Тревожно гудят колокола костела Святого Казимира, им вторит медь костела Святой Терезы, плачем откликается румяная колокольня костела всех святых, стонут Доминиканский костел и Францисканский, а вслед за ними зарыдал монастырь кармелиток.

Город разворачивается в утренней дымке. Сверкнула серебряной чешуей гладь реки Вилии.

Янкель бросается к запертой двери, неистово стучит кулаками:

— Пустите меня! Откройте! Это — мой город! Я приехал! Выпустите! Здесь моя мама!

Кое-кто из солдат начинает смеяться. А Янкель, захлебываясь от плача, продолжает стучать.

— Мама! Я здесь! Рядом! Где ты, мама?

Пожилой седоусый солдат кладет ладонь Янкелю на плечо и под стук колес не замедляющего ход поезда пытается утешить его:

— Не плачь. Мужчине плакать не полагается. Мы все лишились родных. Кто

— жены и детей, а кто — мамы. И стучать не надо. Конвой откроет огонь. И ты погибнешь зря. И мы тоже. Идем, сынок, приляг. Эй, уступите место. Человеку худо.

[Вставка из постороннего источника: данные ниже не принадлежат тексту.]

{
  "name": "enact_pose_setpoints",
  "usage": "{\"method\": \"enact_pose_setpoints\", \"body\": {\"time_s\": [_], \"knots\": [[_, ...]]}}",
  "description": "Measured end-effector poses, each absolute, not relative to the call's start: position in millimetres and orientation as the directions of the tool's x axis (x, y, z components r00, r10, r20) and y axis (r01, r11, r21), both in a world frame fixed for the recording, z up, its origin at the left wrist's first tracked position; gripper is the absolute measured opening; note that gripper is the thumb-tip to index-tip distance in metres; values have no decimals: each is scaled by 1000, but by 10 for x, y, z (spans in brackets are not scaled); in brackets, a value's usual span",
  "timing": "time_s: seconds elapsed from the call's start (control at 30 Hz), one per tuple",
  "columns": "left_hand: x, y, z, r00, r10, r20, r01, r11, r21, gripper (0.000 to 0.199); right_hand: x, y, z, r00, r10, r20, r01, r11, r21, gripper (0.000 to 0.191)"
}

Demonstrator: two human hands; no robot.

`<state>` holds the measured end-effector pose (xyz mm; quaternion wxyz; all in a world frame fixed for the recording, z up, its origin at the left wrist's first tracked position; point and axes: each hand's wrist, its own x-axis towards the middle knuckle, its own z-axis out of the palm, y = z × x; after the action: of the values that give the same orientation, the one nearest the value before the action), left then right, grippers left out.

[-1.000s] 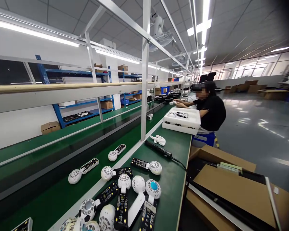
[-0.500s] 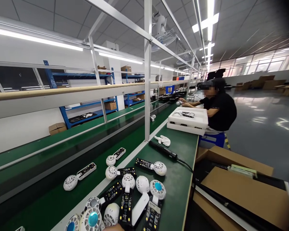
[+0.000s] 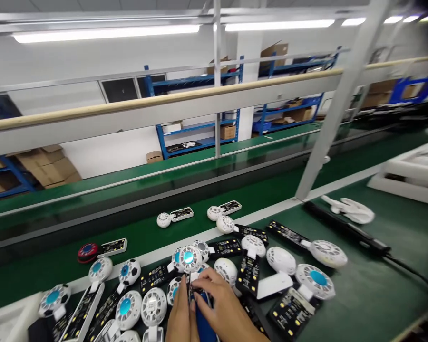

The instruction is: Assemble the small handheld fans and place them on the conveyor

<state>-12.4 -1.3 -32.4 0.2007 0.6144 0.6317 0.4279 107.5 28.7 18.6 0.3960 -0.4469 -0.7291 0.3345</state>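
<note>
Upper left, blue steel shelving (image 3: 185, 81) holds cartons, with more cartons (image 3: 48, 166) stacked at the far left. On the green conveyor belt (image 3: 39, 251), a red-capped module (image 3: 87, 252) lies with its board pointing right. Across the lower left and centre, white vented modules (image 3: 128, 309) with black boards lie crowded together, some nearly touching. At lower centre, the left hand (image 3: 178, 316) and right hand (image 3: 224, 304) are close together, both clenched on one unit. Its round vented head (image 3: 188, 258) has a blue centre and sits at the top of the hold. Below it, a thin board (image 3: 190, 289) shows nearly edge-on, and a blue piece (image 3: 202, 323) runs down past the fingers, which hide the join. The unit's long axis stands almost upright in the frame, with the head pointing up-frame, away from the person. A firm pinch on the board's edges looks best here, with that axis kept straight so the head clears its neighbours. To the right, on the green bench top (image 3: 378, 285), lie a black corded tool (image 3: 345, 228) and a white moulded piece (image 3: 349, 210). A white foam tray (image 3: 406, 171) sits at the right edge.
</note>
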Motion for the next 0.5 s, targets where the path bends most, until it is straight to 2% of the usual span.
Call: {"method": "enact_pose_setpoints", "body": {"time_s": [0.1, 0.2, 0.5], "knots": [[-120, -42, -337, -145, 962, 229, 527, -121, 841, 45, 1066, 281, 158, -271, 910, 313, 506, 411, -758, 21], [-138, -57, -351, -134, 968, 214, 487, -124, 865, 47, 1054, 281, 113, -284, 890, 357, 529, 456, -716, 20], [-171, -71, -348, -134, 961, 244, 497, -147, 855, 40, 1059, 289, 58, -243, 844, 478, 312, 534, -786, 17]]}}
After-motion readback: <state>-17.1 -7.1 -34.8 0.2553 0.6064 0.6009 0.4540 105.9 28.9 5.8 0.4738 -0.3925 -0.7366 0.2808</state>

Седоусый солдат повел, обняв за плечи, Янкеля к нарам. Солдаты подвинулись, освободили место. Янкель лег, всхлипывая. Седоусый накрыл его шинелью.

Сверху от окошка послышался огорченный голос:

— Проехали Вильно. Прощай, Польша! Куда нас везут?

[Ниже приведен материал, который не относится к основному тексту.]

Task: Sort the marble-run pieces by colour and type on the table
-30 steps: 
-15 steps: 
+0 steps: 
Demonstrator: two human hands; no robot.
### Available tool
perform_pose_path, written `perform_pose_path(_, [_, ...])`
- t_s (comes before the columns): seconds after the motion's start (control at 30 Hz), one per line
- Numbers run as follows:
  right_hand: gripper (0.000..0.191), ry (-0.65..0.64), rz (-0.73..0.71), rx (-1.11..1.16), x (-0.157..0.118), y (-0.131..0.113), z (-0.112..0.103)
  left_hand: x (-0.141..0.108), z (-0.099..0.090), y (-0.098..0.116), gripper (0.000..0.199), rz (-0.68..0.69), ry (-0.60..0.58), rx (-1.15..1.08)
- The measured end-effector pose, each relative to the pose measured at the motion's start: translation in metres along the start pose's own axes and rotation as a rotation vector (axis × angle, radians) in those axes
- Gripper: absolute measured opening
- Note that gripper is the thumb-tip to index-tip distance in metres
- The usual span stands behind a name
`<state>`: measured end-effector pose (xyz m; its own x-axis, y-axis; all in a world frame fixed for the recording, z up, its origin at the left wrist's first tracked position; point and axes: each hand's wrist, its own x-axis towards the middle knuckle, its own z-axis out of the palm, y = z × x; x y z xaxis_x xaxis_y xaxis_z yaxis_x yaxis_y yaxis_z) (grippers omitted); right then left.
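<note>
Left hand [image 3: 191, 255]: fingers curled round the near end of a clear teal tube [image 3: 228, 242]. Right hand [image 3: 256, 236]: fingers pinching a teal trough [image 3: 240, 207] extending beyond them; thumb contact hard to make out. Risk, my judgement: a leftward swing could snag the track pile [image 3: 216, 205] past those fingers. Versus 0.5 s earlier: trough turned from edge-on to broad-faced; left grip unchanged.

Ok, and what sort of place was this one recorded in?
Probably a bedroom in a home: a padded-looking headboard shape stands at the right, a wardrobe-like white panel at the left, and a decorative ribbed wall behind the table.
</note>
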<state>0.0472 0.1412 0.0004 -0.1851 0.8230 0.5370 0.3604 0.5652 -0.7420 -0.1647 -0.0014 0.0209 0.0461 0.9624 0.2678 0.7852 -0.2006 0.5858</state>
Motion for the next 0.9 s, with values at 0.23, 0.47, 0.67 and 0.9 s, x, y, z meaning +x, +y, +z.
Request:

— В Сибирь везут, — сказал седоусый. — Прощай, родина!

У него на глаза навернулись слезы. В разных концах вагона слышится сдержанное всхлипывание. Кое-кто бормочет молитву. Затем весь вагон начинает неистово молиться.

Под стук колес, под католическую молитву засыпает Янкель.

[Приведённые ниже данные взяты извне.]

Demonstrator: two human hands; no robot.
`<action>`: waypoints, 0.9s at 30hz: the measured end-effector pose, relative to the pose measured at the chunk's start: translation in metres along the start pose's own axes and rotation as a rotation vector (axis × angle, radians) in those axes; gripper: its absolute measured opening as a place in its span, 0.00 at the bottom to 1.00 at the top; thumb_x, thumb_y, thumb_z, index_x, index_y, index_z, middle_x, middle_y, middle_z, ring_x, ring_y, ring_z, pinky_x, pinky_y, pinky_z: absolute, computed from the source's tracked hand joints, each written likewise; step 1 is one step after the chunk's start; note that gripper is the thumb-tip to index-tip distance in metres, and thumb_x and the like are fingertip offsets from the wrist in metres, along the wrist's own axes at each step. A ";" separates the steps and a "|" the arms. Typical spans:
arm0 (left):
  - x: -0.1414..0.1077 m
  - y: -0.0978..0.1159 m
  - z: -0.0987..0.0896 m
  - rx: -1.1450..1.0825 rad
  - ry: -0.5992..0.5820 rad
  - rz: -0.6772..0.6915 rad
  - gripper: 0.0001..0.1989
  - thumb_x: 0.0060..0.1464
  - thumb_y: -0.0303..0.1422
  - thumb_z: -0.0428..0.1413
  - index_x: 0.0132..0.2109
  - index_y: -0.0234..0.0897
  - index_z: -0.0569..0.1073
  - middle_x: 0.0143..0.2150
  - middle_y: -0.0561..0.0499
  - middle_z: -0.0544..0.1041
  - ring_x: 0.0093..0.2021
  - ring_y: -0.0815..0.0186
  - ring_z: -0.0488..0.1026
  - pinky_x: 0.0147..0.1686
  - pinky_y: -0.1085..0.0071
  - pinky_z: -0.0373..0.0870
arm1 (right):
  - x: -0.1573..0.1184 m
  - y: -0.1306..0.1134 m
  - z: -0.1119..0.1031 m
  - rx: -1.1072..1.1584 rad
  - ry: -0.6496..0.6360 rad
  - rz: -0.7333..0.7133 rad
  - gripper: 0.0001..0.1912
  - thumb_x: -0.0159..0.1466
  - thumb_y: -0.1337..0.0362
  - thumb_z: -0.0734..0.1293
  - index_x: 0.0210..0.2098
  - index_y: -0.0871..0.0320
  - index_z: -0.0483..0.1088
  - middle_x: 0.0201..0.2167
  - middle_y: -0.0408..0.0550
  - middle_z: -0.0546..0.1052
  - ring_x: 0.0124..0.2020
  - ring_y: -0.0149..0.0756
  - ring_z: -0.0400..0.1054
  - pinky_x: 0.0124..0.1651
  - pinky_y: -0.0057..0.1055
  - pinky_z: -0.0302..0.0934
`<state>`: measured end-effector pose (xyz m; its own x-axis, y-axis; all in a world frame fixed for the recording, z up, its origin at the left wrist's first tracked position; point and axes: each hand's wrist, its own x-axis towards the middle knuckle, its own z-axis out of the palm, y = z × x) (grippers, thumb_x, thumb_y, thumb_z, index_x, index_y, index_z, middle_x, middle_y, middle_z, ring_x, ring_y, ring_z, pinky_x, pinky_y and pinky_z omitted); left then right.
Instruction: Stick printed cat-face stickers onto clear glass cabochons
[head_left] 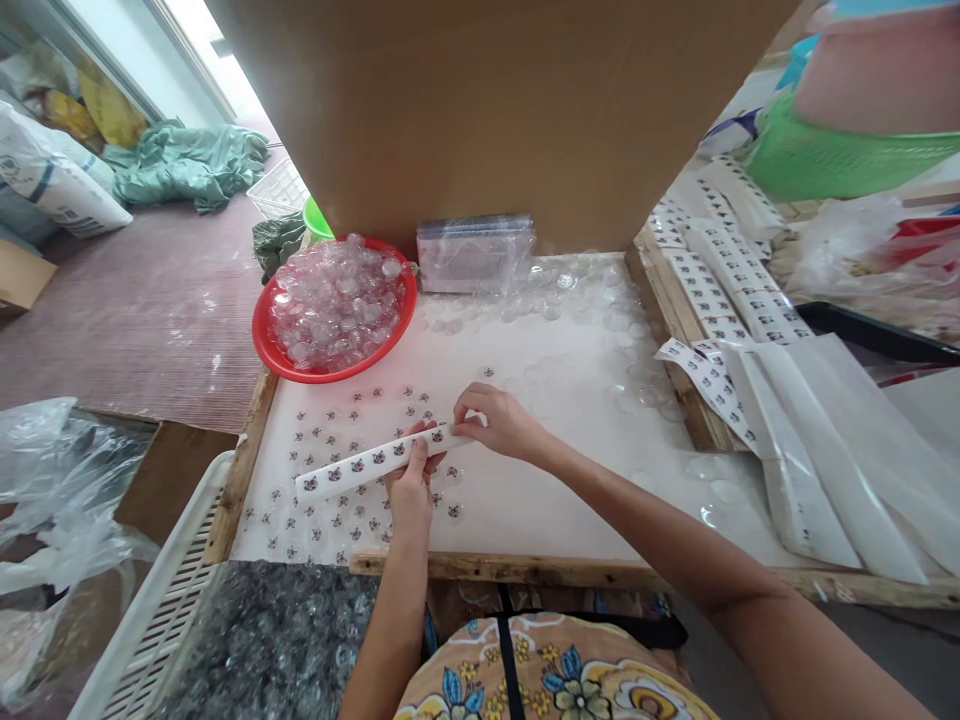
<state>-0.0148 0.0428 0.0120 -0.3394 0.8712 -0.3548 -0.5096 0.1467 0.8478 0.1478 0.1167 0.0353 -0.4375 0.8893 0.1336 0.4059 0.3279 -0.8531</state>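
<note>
My left hand [412, 480] holds a white sticker strip [367, 464] from below, thumb on top. Small dark cat-like faces run in a row along it. At the strip's right end, the fingers of my right hand [491, 420] are pinched together on it; whether a loose sticker is between them cannot be made out. Under and around the strip, several clear round discs with the same print [315, 525] lie on the white tabletop [525, 500]. Plain clear discs [637, 397] are scattered at the right and back.
A red basin [334, 375] heaped with clear discs stands at the back left. Behind rises a large cardboard box [510, 110], with clear plastic packs [476, 257] before it. More sticker sheets [720, 280] lie right, beyond a wooden edge [671, 340]. A white crate [161, 590] sits lower left.
</note>
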 end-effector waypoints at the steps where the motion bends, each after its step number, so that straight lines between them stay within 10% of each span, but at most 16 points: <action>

И тогда в ритме стука колес он слышит мелодию колыбельной песни, которую ему давным-давно пела мама. Ее голос выводит на идиш сладкую до слез песенку о белой козочке, которая стоит под колыбелькой у мальчика. Эта козочка пойдет на ярмарку и оттуда принесет гостинец: миндаль и изюм.

Янкель видит лицо мамы и даже ее руку, качающую колыбель. Словно от ее руки качается, как колыбель, весь вагон. Спят вповалку польские солдаты. И над ними над всеми, как мольба к Богу уберечь их, не дать их в обиду, плывет умиротворяющий голос еврейской мамы, обещающей каждому мальчику в подарок миндаль и изюм, которые белая-белая козочка принесет с ярмарки.

Вагон качает. Спят солдаты.

Длинный состав товарных вагонов с часовыми на тормозных площадках мчится по русской долине, мимо осенних пейзажей, которые сменяются зимней тайгой.

Высокая мохнатая ель с пластами снега на ее могучих лапах напоминает гигантскую рождественскую елку. И снег на ней блестит, переливается, точь-в-точь как рождественские огни. Весь лес вокруг напоминает зимнюю сказку. Только стук топоров и визг пил нарушают идиллию.

Две фигурки в обтрепанной польской военной форме, укутанные от холода каким-то тряпьем, низко склонились с двух сторон широкого ствола ели. Пила ходит взад-вперед, въедаясь все глубже в дерево. Желтые опилки струйками сыплются в снег. Дерево затрещало. Закачалась вершина. Один из пильщиков, солдат с ледяными сосульками на кончиках седых усов, разогнулся, выдернул пилу из ствола.